## What this task involves
Transcribe everything in the listing as written, and let no image into the copy.
** Opening Dataset content block **
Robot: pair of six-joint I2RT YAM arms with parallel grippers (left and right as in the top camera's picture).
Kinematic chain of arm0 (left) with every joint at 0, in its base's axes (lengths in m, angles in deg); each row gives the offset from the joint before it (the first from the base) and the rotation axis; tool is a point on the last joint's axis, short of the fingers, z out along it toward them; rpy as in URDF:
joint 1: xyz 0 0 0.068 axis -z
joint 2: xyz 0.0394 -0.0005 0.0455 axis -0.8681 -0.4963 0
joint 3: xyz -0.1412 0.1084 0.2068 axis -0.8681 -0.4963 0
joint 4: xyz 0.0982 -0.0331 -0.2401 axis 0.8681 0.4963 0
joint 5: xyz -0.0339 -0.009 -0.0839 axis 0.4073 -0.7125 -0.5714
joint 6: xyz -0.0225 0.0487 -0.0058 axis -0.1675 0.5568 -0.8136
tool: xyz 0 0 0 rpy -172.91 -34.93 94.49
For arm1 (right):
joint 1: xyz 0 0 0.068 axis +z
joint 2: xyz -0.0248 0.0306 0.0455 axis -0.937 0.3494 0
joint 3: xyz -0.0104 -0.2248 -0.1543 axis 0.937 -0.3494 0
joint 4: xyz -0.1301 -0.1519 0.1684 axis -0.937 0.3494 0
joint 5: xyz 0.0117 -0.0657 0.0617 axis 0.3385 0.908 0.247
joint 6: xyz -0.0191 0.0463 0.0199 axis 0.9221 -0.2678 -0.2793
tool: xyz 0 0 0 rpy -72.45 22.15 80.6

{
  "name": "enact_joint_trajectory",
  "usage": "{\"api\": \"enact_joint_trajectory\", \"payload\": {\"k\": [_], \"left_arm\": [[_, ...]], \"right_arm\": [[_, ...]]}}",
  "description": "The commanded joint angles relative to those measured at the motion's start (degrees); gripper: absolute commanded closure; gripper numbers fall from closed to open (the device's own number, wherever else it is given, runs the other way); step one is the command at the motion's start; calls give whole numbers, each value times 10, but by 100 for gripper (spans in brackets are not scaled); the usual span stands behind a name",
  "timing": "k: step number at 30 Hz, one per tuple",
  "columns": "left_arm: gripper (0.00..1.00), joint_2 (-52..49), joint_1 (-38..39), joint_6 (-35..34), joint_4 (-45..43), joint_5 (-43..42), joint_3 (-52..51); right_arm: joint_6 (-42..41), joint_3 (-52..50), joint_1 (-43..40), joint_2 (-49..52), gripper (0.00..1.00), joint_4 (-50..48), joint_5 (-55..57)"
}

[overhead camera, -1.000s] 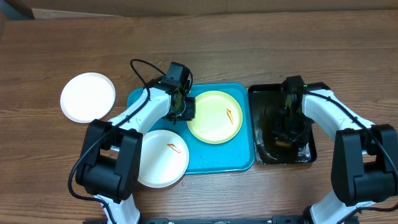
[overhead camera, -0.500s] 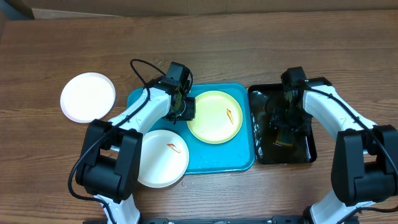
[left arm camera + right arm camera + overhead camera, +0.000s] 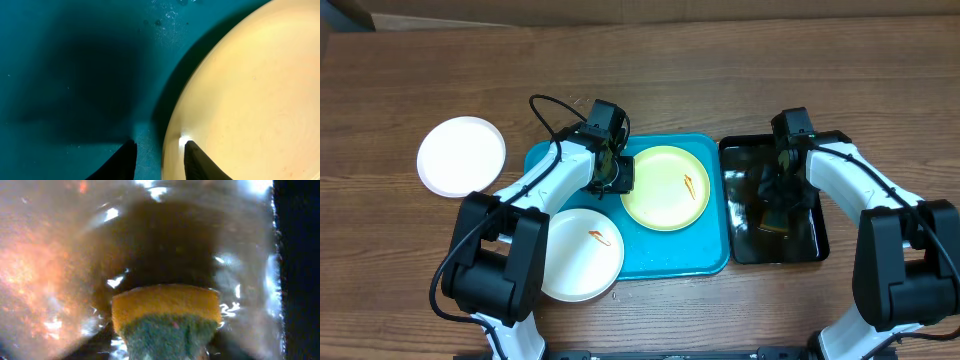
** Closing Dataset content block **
## Answer to this task
Robot: pair of six-joint I2RT YAM arms with parallel grippers (left and right as in the top camera's picture).
Kinematic chain of arm0 (left) with every joint at 0, in its base's axes (lengths in m, angles in deg); each row gives the offset from the joint before it (the first from the base) and the rotation axis; tool is a point on the last joint's axis, short of the fingers, z out along it toward them; rpy as in URDF:
joint 1: xyz 0 0 0.068 axis -z
joint 2: xyz 0.0394 -0.0005 0.0455 axis -0.8681 -0.4963 0
joint 3: xyz -0.1412 0.1084 0.2068 axis -0.8681 -0.4963 0
joint 4: xyz 0.0982 -0.0331 -0.2401 axis 0.8681 0.4963 0
joint 5: xyz -0.0339 -0.009 -0.0839 axis 0.4073 -0.7125 -0.5714
joint 6: xyz -0.0225 0.0487 -0.0058 axis -0.1675 0.5568 -0.8136
tool: xyz 0 0 0 rpy -172.91 -34.93 94.49
For arm1 (right):
joint 1: xyz 0 0 0.068 axis +z
joint 2: xyz -0.0248 0.0306 0.0455 axis -0.937 0.3494 0
joint 3: xyz -0.0104 -0.2248 -0.1543 axis 0.937 -0.3494 0
joint 4: xyz -0.1301 -0.1519 0.1684 axis -0.937 0.3494 0
joint 5: xyz 0.0117 -0.0657 0.0617 axis 0.3385 0.908 0.247
joint 6: xyz -0.0191 0.0463 0.0199 axis 0.9221 -0.2678 -0.2793
tool: xyz 0 0 0 rpy -72.45 22.15 80.6

{
  "name": "enact_joint_trajectory",
  "usage": "{\"api\": \"enact_joint_trajectory\", \"payload\": {\"k\": [_], \"left_arm\": [[_, ...]], \"right_arm\": [[_, ...]]}}",
  "description": "The commanded joint angles relative to those measured at the motion's start (degrees); gripper: absolute commanded closure; gripper numbers fall from closed to open (the device's own number, wherever else it is given, runs the other way); step one is the command at the motion's start; calls give whole numbers, each value times 10, but by 100 for gripper (spans in brackets are not scaled); the usual span stands behind a name",
  "timing": "k: step number at 30 Hz, one per tuple",
  "columns": "left_arm: gripper (0.00..1.00), joint_2 (-52..49), joint_1 (-38..39), joint_6 (-35..34), joint_4 (-45..43), joint_5 (-43..42), joint_3 (-52..51); right_arm: joint_6 (-42..41), joint_3 (-52..50), joint_1 (-43..40), joint_2 (-49..52), gripper (0.00..1.00), joint_4 (-50..48), joint_5 (-55..57)"
}

[overhead camera, -1.000s] 
[overhead camera, -0.500s] 
[left arm camera + right arm camera + overhead camera, +0.000s] 

Nothing else is needed, and the exercise is over.